* _THE DATA_:
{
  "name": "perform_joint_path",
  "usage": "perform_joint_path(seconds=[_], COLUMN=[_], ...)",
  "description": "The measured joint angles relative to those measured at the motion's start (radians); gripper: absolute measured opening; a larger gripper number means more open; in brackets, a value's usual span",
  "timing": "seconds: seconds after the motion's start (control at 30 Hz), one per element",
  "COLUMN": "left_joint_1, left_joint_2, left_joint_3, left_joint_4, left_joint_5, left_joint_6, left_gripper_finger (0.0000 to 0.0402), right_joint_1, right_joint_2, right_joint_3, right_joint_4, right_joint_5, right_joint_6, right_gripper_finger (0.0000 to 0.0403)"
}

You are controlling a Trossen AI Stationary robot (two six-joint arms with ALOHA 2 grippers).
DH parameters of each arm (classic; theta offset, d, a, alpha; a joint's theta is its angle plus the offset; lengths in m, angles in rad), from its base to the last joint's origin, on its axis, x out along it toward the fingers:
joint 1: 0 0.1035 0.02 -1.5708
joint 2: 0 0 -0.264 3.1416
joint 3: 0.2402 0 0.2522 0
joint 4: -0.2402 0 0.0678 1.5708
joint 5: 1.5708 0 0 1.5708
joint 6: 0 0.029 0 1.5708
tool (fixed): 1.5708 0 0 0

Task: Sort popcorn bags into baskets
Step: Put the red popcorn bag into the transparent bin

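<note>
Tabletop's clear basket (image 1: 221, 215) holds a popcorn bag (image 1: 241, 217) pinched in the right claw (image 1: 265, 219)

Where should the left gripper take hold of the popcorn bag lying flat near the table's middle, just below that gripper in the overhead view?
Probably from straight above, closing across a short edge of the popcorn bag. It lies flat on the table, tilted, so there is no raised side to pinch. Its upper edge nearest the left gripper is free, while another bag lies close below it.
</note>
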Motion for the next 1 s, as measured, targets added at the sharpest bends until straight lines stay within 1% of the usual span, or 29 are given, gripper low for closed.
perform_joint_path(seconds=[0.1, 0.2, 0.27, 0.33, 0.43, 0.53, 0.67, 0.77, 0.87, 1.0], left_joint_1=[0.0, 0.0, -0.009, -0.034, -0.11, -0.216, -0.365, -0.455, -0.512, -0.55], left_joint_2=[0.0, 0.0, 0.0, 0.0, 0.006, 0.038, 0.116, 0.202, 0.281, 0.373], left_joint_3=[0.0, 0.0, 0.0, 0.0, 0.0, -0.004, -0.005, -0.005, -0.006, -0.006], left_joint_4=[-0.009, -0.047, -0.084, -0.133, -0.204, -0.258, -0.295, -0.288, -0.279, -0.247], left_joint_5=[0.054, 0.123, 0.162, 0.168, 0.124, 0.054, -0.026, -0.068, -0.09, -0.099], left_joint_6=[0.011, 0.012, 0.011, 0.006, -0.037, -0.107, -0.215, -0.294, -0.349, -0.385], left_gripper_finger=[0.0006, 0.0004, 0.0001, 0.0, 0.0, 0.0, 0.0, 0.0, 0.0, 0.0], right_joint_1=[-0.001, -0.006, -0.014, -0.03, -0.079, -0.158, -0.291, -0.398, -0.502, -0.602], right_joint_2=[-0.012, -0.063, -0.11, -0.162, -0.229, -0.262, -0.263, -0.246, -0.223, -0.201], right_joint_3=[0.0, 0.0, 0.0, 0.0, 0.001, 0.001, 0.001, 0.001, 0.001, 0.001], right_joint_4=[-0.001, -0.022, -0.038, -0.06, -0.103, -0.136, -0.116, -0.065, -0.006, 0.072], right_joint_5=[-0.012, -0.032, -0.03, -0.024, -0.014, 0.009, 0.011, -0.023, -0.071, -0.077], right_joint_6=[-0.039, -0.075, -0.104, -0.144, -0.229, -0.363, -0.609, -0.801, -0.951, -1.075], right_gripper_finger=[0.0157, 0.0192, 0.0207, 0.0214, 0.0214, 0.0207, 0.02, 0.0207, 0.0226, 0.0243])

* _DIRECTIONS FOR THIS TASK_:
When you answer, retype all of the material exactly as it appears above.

* _WRITTEN SOLUTION_:
{
  "name": "perform_joint_path",
  "usage": "perform_joint_path(seconds=[_], COLUMN=[_], ...)",
  "description": "The measured joint angles relative to those measured at the motion's start (radians); gripper: absolute measured opening; a larger gripper number means more open; in brackets, a value's usual span",
  "timing": "seconds: seconds after the motion's start (control at 30 Hz), one per element",
  "COLUMN": "left_joint_1, left_joint_2, left_joint_3, left_joint_4, left_joint_5, left_joint_6, left_gripper_finger (0.0000 to 0.0402), right_joint_1, right_joint_2, right_joint_3, right_joint_4, right_joint_5, right_joint_6, right_gripper_finger (0.0000 to 0.0403)"
}

You are controlling a Trossen AI Stationary robot (two six-joint arms with ALOHA 2 grippers).
DH parameters of each arm (classic; theta offset, d, a, alpha; a joint's theta is its angle plus the offset; lengths in m, angles in rad), from its base to the last joint's origin, on its axis, x out along it toward the fingers:
joint 1: 0 0.1035 0.02 -1.5708
joint 2: 0 0 -0.264 3.1416
joint 3: 0.2402 0 0.2522 0
joint 4: -0.2402 0 0.0678 1.5708
joint 5: 1.5708 0 0 1.5708
joint 6: 0 0.029 0 1.5708
tool (fixed): 1.5708 0 0 0

Task: Sort popcorn bags into baskets
Step: Put the red popcorn bag into the transparent bin

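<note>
Tabletop's clear basket (image 1: 221, 215) holds a popcorn bag (image 1: 241, 217) pinched in the right claw (image 1: 265, 219)

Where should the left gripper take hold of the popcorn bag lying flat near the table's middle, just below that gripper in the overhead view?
Probably from straight above, closing across a short edge of the popcorn bag. It lies flat on the table, tilted, so there is no raised side to pinch. Its upper edge nearest the left gripper is free, while another bag lies close below it.
</note>
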Motion for the next 1 s, as measured, targets added at the sharpest bends until straight lines stay within 1% of the usual span, or 29 are given, gripper low for closed.
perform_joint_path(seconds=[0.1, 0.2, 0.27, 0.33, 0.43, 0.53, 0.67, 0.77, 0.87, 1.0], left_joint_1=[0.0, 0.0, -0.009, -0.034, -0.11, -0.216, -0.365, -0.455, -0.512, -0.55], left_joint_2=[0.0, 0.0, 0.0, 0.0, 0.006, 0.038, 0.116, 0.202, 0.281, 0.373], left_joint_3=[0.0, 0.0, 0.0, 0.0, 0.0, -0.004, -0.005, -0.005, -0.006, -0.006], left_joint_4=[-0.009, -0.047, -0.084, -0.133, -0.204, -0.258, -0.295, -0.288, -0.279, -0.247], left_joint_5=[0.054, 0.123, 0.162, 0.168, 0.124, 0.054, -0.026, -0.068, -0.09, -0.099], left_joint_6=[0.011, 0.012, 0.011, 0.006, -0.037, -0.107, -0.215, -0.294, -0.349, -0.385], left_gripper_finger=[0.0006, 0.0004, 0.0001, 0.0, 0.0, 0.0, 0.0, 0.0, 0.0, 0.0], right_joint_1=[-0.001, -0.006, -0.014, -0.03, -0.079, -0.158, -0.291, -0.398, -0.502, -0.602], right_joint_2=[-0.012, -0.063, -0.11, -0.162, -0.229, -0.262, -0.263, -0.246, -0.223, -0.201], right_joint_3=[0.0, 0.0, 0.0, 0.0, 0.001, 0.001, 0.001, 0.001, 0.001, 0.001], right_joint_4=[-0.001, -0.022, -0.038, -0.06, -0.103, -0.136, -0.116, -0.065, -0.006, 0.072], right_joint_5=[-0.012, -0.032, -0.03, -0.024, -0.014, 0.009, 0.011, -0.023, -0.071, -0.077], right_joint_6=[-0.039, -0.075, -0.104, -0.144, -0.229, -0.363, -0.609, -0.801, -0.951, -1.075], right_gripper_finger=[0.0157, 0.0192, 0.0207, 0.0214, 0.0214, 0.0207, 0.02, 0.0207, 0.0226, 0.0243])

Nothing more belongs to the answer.